Jika UKT benar naik, Ulwan hanya bisa menerawang satu kemungkinan untuk tetap bertahan, menambah jam kerja setelah kuliah.”Makanya saya pikir efisiensi anggaran itu kalau bisa jangan sampai menyentuh sektor-sektor yang penting di kebijakan perguruan tinggi ini, jadinya nanti kayak efek domino aja bagi saya” katanya.
Dengan nada yang penuh kekhawatiran, Muhammad Nizar (22), mahasiswa semester akhir, mengungkapkan kegelisahan yang hampir serupa. Rasa khawatir tentang tingginya biaya kuliah kini menghantui pikirannya. Sebagai anak yang berasal dari keluarga kurang mampu, isu tentang kenaikan UKT di perguruan tinggi semakin menambah kepanikannya.
Sama halnya dengan Ulwan, Nizar juga seorang mahasiswa rantau dari Sukabumi, Jawa Barat yang bekerja serabutan untuk memenuhi kebutuhannya sehari-hari. Kendati tak sepenuhnya UKT ia bayar dengan uang sendiri, Nizar tetap resah lantaran kondisi keuangan orang tuanya tak selalu stabil.

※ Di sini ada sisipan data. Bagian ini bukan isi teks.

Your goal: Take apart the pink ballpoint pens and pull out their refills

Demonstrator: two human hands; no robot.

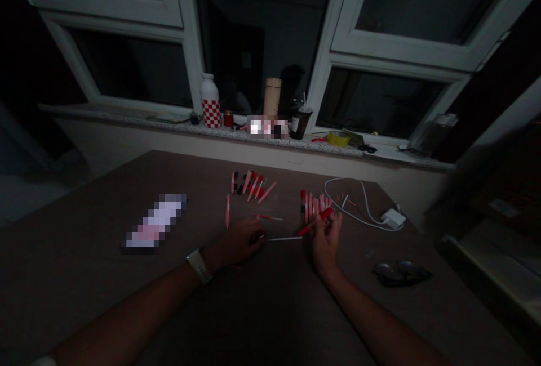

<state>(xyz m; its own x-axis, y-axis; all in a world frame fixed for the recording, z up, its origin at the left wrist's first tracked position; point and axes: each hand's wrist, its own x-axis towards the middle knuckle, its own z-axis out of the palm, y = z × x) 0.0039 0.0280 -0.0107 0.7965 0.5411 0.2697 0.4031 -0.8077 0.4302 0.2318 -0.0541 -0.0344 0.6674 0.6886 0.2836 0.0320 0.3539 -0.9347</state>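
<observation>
My left hand (236,242), with a pale watch band on its wrist, pinches one end of a thin whitish stick like a pen refill (284,239). The stick's other end points at my right hand (326,245), which is closed around a red pen (324,215). That pen tilts down to the left, its lower end close to the stick's tip; whether they touch I cannot tell. Just beyond my left hand lies a thin red-and-pale refill (270,218). A pink pen (228,211) rests to its left. A row of pink pens (311,205) lies beside my right hand.
Several pink, red and black pens (252,184) lie further back. On the right are a white charger (393,219) with its cable and eyeglasses (401,273); a phone (156,222) lies left. The windowsill holds a checkered bottle (211,101), tan flask (273,97), drink cup (300,123) and yellow tape (338,139).
</observation>
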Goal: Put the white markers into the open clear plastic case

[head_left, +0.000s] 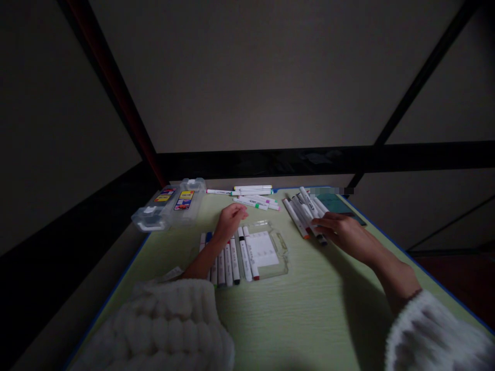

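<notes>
Several white markers with coloured caps (pixel 225 265) lie side by side in the left half of an open clear plastic case (pixel 284 269). Two more markers (pixel 247 257) rest in its right half beside a white printed card (pixel 263 248). My left hand (pixel 231 220) hovers over the case's far edge, fingers curled together with nothing visible in them. At the right, my right hand (pixel 344 232) has its fingers closed on a marker (pixel 320 206) at the edge of a loose pile of markers (pixel 297 219). Its fingertips partly hide that marker.
Further back lies another group of loose markers (pixel 253 201). Clear plastic cases (pixel 185 206) with yellow labels stand at the far left. Behind the right pile is a dark green flat object (pixel 334 205). A blue edge borders the light green table (pixel 278 319); a wall rises behind.
</notes>
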`<state>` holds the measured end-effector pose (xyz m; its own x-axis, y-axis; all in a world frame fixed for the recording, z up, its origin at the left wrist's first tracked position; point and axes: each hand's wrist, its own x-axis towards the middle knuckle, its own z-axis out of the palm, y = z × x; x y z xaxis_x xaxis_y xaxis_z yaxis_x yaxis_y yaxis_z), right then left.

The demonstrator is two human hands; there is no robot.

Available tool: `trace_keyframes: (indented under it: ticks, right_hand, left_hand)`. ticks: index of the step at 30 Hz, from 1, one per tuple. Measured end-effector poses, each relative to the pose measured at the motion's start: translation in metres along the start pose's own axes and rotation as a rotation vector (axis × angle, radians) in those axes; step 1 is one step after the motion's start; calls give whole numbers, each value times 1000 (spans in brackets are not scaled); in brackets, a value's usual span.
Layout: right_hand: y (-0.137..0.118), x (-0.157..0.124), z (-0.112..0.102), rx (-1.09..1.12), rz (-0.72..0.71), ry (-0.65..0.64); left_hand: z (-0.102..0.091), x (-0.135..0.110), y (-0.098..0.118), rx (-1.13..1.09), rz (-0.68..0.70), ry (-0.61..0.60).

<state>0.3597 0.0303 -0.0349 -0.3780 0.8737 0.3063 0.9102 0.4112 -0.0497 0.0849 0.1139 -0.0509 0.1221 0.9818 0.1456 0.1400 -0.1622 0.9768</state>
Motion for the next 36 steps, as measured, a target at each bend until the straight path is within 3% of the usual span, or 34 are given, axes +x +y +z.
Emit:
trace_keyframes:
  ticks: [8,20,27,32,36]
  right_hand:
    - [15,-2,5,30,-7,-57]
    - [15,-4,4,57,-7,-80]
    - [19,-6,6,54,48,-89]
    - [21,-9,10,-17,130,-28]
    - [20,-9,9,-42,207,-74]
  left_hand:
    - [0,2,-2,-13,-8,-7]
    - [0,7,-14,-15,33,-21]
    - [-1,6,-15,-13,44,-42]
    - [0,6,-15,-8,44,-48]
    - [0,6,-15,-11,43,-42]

“Ya, sekarang jadi makin bingung. Kalau UKT naik makin berat beban orang tua,” ujar Nizar yang mempertanyakan di mana janji-janji pemerintah yang ingin menghadirkan pendidikan gratis.
Tak hanya Ulwan maupun Nizar, di luar sana masih banyak mahasiswa rantau ataupun tidak yang membiayi uang kuliah dari hasil pekerjaan sampingan. Kondisi itu akan semakin dipersulit dengan kemungkinan UKT naik akibat pemangkasan anggaran pendidikan oleh pemerintah. Alih-alih, membuat kebijakan untuk mengratiskan pendidikan, pemerintah malah menjadikan ranah pendidikan bukan sebagai prioritas utama.
Anggaran Dipangkas, Pendidikan Gratis Cuma Mimpi
Pengamat pendidikan Islam dari UIN Syarif Hidayatullah, Jakarta, Jejen Musfah menilai pemangkasan anggaran pendidikan sebesar Rp14,3 triliun adalah bukti inkonsistensi pemerintah dalam memajukan pendidikan dengan biaya terjangkau maupun gratis di Indonesia.
“Tanpa pemotongan, kualitas PTN (Perguruan Tinggi Negeri) kita sangat rendah, apalagi jika dipotong,” kata Jejen saat dihubungi inilah.com.
Ia berharap pemerintah tidak menyetujui kenaikan Uang Kuliah Tunggal (UKT) jika kampus mengusulkan. Menurutnya, kenaikan UKT akan sangat menyulitkan mahasiswa dari kalangan tidak mampu.
“UKT yang ada saja sudah sangat besar bagi keluarga miskin dan menengah,” ucapnya.
Selain itu, pemotongan anggaran tersebut juga berpotensi membuat dosen tidak fokus mengajar karena berusaha mencari pekerjaan sampingan. Bahkan, menurutnya, tidak menutup kemungkinan beberapa dosen akan berhenti untuk mencari pekerjaan lain yang lebih menjanjikan.
Sebelumnya, pemerintah memangkas anggaran Kementerian Pendidikan Tinggi, Sains, dan Teknologi (Kemendiktisaintek) dari Rp22,5 triliun menjadi Rp14,3 triliun. Pemotongan ini mencakup berbagai pos penting, termasuk subsidi perguruan tinggi, beasiswa KIP Kuliah, serta tunjangan dosen non-PNS.